**Your goal**
Once you have read the entries, please say how many lines hold the string "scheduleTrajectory", giving the number only.

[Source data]
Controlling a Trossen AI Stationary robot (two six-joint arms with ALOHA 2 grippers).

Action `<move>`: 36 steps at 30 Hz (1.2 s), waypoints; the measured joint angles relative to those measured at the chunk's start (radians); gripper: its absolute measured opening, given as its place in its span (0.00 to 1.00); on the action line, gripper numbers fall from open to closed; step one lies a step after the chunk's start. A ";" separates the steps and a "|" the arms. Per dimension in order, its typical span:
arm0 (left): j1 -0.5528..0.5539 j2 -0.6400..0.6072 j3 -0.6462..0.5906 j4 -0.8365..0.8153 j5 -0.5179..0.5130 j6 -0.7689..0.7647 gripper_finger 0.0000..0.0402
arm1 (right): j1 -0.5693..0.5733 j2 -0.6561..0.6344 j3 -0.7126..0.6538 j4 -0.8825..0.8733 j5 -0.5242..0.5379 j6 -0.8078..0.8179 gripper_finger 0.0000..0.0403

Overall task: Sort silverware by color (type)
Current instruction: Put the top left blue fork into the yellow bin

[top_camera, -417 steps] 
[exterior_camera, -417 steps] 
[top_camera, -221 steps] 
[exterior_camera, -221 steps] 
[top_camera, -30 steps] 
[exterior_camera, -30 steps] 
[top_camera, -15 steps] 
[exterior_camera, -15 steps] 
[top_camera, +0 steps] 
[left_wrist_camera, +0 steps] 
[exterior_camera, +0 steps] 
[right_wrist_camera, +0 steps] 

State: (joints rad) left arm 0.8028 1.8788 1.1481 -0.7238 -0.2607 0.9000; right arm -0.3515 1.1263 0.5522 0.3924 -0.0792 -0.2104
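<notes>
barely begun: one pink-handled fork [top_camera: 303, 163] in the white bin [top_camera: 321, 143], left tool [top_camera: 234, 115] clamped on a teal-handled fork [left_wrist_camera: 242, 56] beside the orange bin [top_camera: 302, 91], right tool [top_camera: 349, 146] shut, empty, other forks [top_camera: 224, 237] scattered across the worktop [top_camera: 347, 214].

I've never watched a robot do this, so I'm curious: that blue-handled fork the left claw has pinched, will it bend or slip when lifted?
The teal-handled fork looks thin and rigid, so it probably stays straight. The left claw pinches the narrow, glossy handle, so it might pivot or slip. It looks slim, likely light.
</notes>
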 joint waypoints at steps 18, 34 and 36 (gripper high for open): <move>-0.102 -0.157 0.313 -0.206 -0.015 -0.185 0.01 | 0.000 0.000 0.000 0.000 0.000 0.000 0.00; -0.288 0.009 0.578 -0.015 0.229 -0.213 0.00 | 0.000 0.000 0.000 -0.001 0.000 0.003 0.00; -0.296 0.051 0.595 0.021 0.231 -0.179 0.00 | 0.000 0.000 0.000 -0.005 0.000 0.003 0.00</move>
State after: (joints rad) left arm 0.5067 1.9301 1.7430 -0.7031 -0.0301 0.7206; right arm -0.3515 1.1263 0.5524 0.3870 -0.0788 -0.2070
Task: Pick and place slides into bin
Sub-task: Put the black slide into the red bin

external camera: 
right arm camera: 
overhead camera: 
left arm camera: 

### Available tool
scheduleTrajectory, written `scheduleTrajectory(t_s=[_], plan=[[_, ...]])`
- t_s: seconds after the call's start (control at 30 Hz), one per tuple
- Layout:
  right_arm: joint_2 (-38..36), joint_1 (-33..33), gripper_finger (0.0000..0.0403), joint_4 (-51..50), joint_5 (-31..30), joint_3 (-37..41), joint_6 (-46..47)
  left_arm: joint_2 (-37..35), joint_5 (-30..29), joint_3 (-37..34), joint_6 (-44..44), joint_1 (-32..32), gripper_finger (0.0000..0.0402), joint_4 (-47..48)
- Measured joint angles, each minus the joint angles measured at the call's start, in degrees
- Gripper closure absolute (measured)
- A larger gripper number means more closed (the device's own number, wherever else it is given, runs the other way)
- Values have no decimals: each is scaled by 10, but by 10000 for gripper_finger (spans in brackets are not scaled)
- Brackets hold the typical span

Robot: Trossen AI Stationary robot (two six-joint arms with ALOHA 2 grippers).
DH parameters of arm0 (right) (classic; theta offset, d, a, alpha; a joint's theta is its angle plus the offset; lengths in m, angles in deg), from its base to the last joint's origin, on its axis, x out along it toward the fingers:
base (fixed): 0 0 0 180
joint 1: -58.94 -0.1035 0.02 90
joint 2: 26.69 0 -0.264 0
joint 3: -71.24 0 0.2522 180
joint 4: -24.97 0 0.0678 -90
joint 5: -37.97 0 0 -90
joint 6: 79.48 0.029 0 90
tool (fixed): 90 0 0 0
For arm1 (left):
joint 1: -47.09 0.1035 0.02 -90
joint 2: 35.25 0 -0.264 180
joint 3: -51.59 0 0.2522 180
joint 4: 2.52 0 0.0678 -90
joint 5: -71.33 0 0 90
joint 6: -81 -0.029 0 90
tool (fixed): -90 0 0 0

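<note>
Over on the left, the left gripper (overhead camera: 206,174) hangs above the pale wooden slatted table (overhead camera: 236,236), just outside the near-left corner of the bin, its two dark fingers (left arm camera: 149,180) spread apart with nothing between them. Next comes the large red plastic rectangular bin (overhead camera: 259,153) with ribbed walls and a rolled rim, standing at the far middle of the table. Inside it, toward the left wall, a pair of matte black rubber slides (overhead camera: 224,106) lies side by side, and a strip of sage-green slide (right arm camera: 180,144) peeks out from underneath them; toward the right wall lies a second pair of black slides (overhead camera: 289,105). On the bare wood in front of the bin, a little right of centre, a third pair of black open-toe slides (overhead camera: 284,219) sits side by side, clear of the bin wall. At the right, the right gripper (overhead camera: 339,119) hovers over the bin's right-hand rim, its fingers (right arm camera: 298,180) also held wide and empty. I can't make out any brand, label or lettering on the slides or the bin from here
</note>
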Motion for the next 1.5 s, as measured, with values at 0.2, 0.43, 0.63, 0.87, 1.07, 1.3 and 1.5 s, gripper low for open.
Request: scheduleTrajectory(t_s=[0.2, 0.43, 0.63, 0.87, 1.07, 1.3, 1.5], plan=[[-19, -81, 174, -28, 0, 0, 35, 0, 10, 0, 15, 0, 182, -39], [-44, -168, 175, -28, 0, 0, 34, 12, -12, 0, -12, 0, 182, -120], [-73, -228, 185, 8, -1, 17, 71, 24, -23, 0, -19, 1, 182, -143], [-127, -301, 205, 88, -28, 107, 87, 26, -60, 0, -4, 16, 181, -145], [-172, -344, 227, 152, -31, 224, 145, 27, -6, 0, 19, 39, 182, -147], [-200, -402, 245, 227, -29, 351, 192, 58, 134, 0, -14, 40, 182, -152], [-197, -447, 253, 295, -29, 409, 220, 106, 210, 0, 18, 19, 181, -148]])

**Answer to the exercise**
2